Orwell's Rules for Writing
It is nice to have a short list of tips for writing to share with your children. Teaching good writing is such matter of taste and style that it is hard teach writing. This short list of 6 rules from George Orwell is famous. It is from his essay, "Politics and the English Language."- Never use a metaphor, simile, or other figure of speech which you are used to seeing in print.
- Never use a long word where a short one will do.
- If it is possible to cut a word out, always cut it out.
- Never use the passive where you can use the active.
- Never use a foreign phrase, a scientific word, or a jargon word if you can think of an everyday English equivalent.
- Break any of these rules sooner than say anything outright barbarous.
Rule 6 about barbarous writing is silly, but he wrote it.
I also found in the internet these 6 questions to use for examining your writing. These are supposed to be from Orwell as well.
1. What am I trying to say?
2. What words will express it?
3. What image or idiom will make it clearer?
4. Is this image fresh enough to have an effect?
5. Could I put it more shortly?
6. Have I said anything that is avoidably ugly?
I believe question 6 explains what Orwell meant by his 6th rule.
Vonnegut's Rules for Writing Fiction
Here I found 8 rules for writing fiction by Kurt Vonnegut.- Use the time of a total stranger in such a way that he or she will not feel the time was wasted.
- Give the reader at least one character he or she can root for.
- Every character should want something, even if it is only a glass of water.
- Every sentence must do one of two things — reveal character or advance the action.
- Start as close to the end as possible.
- Be a sadist. Now matter how sweet and innocent your leading characters, make awful things happen to them — in order that the reader may see what they are made of.
- Write to please just one person. If you open a window and make love to the world, so to speak, your story will get pneumonia.
- Give your readers as much information as possible as soon as possible. To heck with suspense. Readers should have such complete understanding of what is going on, where and why, that they could finish the story themselves, should cockroaches eat the last few pages.
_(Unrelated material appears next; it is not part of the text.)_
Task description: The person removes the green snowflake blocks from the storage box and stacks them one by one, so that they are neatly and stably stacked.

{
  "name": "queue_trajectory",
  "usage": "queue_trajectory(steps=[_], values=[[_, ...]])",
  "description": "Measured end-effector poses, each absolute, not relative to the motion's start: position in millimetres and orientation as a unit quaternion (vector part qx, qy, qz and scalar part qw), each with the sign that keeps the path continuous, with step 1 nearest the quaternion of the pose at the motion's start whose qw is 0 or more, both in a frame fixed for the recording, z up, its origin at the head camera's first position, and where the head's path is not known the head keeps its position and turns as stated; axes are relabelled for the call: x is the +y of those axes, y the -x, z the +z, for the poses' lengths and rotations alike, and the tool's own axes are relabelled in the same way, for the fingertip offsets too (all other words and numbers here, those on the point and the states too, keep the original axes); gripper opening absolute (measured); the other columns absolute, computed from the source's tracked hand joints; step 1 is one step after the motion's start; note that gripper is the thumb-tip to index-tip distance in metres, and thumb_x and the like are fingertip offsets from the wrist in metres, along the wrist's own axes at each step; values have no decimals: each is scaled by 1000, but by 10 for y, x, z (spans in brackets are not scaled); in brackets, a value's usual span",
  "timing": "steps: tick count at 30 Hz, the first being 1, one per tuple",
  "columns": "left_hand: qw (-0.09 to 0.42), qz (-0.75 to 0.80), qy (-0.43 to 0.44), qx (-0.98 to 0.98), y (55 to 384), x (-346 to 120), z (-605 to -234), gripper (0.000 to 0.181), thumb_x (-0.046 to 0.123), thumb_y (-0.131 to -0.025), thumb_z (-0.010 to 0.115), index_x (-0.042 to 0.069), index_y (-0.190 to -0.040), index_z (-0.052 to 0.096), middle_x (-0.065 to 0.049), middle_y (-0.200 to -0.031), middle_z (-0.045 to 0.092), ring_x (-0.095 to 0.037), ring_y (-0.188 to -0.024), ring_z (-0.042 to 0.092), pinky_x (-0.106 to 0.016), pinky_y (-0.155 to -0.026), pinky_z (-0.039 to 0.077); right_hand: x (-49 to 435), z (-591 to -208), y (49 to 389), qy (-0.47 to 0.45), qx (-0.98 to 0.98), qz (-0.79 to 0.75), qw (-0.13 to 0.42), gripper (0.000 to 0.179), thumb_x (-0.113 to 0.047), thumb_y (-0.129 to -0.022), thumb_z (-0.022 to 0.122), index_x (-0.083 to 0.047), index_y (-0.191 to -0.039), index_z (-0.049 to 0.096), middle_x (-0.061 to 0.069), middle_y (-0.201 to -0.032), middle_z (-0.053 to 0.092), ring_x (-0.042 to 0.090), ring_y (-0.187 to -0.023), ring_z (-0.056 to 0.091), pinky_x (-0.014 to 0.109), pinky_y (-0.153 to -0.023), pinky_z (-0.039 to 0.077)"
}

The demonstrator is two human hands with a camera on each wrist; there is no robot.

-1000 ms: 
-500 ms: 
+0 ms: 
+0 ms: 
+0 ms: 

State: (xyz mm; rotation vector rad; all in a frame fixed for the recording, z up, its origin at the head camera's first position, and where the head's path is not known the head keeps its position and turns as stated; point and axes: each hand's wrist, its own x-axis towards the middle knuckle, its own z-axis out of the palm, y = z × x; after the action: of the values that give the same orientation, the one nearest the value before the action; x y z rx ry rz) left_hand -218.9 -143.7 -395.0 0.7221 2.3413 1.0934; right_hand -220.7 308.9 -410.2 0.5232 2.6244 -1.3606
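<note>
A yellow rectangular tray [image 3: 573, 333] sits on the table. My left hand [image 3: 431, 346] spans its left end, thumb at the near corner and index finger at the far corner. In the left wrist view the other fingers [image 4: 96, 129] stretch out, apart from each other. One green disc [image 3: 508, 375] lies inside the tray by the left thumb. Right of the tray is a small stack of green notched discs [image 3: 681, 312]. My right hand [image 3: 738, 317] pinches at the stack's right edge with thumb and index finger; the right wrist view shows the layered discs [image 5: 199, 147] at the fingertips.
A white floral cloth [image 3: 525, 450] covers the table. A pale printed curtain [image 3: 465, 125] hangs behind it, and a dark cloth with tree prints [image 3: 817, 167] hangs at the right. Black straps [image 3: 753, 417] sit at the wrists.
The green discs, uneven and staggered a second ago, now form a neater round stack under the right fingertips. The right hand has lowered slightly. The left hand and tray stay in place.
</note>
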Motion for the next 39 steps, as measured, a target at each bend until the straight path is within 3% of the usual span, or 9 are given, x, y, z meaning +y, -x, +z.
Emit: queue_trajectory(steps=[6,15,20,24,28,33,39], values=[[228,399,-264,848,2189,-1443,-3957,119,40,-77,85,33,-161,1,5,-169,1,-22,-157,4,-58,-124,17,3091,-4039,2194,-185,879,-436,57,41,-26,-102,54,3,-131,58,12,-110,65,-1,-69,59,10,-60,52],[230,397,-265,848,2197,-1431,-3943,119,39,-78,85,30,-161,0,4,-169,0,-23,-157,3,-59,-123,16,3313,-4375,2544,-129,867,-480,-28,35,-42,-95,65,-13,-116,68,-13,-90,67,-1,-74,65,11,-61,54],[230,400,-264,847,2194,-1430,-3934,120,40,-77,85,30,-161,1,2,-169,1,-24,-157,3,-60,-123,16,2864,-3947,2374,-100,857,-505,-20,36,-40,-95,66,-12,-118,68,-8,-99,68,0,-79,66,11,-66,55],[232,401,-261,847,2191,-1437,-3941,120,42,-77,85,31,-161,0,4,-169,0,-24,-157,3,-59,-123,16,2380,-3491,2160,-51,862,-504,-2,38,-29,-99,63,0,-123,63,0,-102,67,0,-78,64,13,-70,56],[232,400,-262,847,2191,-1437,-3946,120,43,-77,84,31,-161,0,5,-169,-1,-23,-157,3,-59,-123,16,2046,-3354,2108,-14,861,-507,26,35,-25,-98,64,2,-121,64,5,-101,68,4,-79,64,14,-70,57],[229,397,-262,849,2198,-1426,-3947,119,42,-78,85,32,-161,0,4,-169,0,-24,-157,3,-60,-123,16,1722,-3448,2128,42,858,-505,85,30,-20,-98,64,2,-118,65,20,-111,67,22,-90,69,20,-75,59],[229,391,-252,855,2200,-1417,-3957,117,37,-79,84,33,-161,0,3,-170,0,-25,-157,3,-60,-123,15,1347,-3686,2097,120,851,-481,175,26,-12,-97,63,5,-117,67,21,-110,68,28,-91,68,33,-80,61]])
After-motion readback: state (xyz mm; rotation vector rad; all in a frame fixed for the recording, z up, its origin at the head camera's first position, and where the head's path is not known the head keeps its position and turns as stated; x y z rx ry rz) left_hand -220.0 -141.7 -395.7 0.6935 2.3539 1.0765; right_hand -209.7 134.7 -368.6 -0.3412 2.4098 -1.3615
College is too late to learn to write. A number of classes require papers to be written. Some tests have essay questions. Whatever weaknesses are in your child's writing will cost your child points again and again. I believe middle-school and the freshman year of high school are important years to work with your child's writing. After the freshman year the young people tend to become stubborn and difficult to coach on their writing.
These are great rules from Georg Orwell and Kurt Vonnegut. I hope you and your children find them helpful.